Pictures do not belong in the copy. Write out exactly the lines from the one containing "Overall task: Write" through the end of the data.

________________________________________

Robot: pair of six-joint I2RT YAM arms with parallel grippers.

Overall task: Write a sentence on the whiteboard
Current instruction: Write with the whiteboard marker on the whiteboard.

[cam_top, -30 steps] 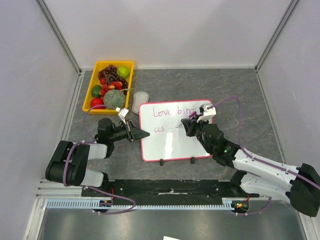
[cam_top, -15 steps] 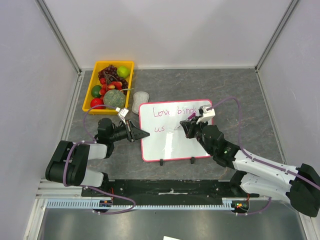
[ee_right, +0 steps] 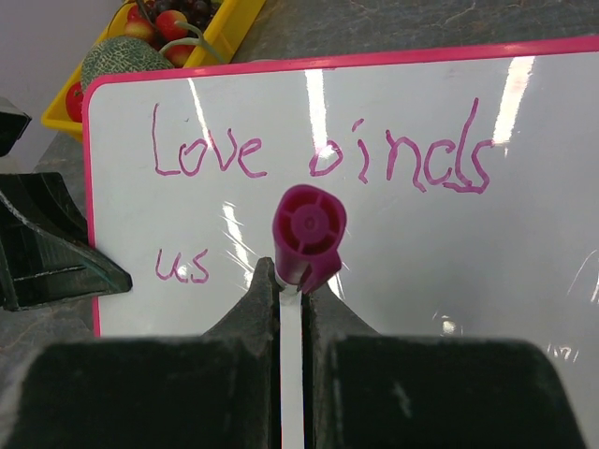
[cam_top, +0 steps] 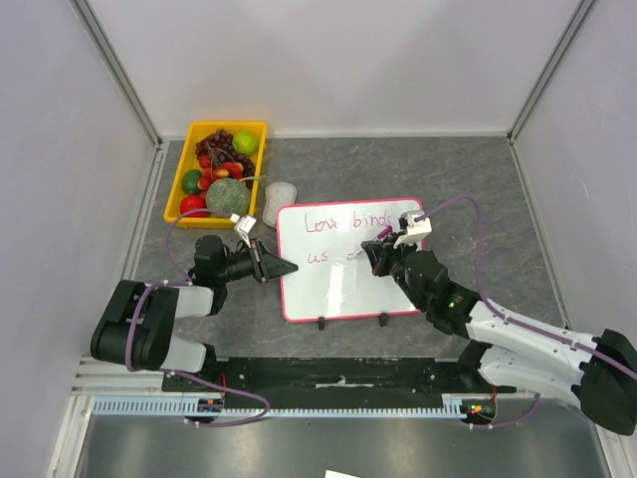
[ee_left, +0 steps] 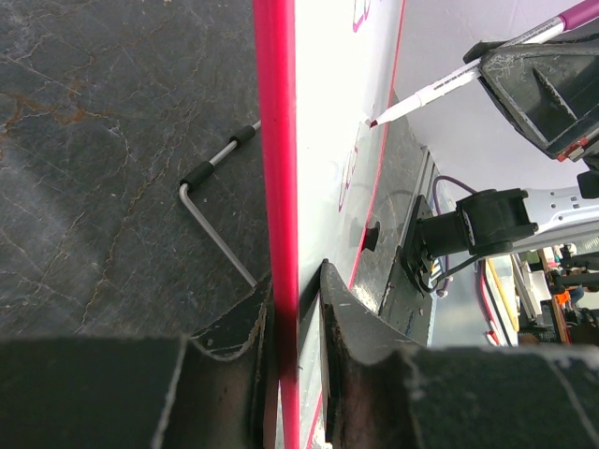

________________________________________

TASK RESPONSE ::
Overall task: Write a sentence on the whiteboard
Current instruction: Write with the whiteboard marker on the whiteboard.

[cam_top, -30 steps] 
[cam_top, -15 steps] 
[ee_right, +0 steps] 
[cam_top, +0 steps] 
[ee_left, +0 steps] 

Nothing else remains for this exercise.